I refer to post #7. It may be quite possible, his parents gave very hard time to his brother too. I have a massive doubt... what is wrong if the parents go to an aged care facility? Why should the children feel guilty about that? I can't fathom that. Before someone tells me I have to experience it when I become older, I have to say I have worked in aged care facility for few years and I know how well they are pampared in such facilities. It is hard to look after them like that at home.

Cheers!
 
Sowbagyavathy RR, Greetings.

I refer to your poem in post # 13. That poem is very nice.

I am not living in India either. I am not so keen about filtered coffee; but I get good quality coffee powder here and can make filitered coffee with great aroma.. do it once in a while when I have the mood ( I don't crave it regularly). I don't have much taste for bagles ( gives me heart burns). If I crave ponda, I can get that from frozen section and microwave it. But I don't like anything deep fried in oil ( including appalams. I microwave them. only rarely I deep fry appalams only if it is rice appalam).

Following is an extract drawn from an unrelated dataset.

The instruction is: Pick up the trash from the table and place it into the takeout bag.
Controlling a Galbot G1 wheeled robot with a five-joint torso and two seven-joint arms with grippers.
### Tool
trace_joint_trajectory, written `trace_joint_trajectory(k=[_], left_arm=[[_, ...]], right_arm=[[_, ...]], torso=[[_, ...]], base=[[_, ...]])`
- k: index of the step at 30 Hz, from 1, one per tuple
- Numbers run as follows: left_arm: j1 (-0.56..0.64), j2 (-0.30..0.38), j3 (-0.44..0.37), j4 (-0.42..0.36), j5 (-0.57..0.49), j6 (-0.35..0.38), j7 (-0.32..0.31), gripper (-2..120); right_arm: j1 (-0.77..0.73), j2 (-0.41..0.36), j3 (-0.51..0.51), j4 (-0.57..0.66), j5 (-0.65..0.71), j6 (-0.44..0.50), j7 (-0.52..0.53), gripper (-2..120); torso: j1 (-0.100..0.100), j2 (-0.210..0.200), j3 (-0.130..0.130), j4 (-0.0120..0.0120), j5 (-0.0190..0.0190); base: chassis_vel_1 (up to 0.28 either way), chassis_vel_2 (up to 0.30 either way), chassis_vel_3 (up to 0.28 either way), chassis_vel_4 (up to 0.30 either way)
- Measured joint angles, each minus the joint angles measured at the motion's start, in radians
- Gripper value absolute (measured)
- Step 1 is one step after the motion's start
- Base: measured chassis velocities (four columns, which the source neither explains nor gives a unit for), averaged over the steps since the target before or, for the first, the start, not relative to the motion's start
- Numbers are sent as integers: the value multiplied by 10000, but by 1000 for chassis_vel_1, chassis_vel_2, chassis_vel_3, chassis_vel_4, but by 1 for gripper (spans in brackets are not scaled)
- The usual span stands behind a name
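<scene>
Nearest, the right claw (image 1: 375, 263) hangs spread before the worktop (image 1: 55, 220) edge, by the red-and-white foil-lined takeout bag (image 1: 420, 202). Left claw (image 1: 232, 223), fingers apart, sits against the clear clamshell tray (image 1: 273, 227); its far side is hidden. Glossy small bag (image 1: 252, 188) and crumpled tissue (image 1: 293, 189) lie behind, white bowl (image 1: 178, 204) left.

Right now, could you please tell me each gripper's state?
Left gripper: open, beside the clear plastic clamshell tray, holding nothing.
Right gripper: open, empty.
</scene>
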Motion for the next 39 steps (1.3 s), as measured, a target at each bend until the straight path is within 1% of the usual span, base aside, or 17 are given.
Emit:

I seldom cook pasta. Often times we cook pizza at home. but not regular though. When I am very tired, there would be no cooking... I just buy pizza may be twice a month?.. or something like that. I have the wet grinder; canmake idli anytime; but my children are not idli fans though. so, I don't want to go to the extensive exercise of making sambar/chutney etcjust for myself.. but I enjoy 'puttu' and my wife makes that often though.
There is a knack to cook that large கத்தரிக்காய். It is too soft and will get cooked within minutes. So when I cook sambar/kuzhambu, I almost finish everything and then put this கத்தரிக்காய் in; about 3 to 4 minutes later I turn off the heat and take the pot away.It gets cooked in the sambar heat itself.It takes about 3 to 4 hours for it to soak the flavours. It tastes great. I cook it twice every week ( besides I also get கத்தரிக்காய் just like the ones we get in India... only even more younger.. That tasts just superb!). I get nice long vendaikkai.. very expensive though. My wife only like வெண்டைக்காய் பொரியல்... even if I cook a kilo, just get only a little. ( to clean the 'pisukku', wear a mask, wear gloves, clear all the food iems away from kitchen, spray 'degreaser' lightly, leave it for 2 to 3 minutes and wipe it it out completly. Do it one a fortnight... no more 'pisukku'! For heavy 'pisukku', use 'oven cleaning degreaser'. They are quite heavy, gloves and mask a must use. ( send the children away. after spraying, leave the area for about 30 minutes. don't want that fumes in your lungs).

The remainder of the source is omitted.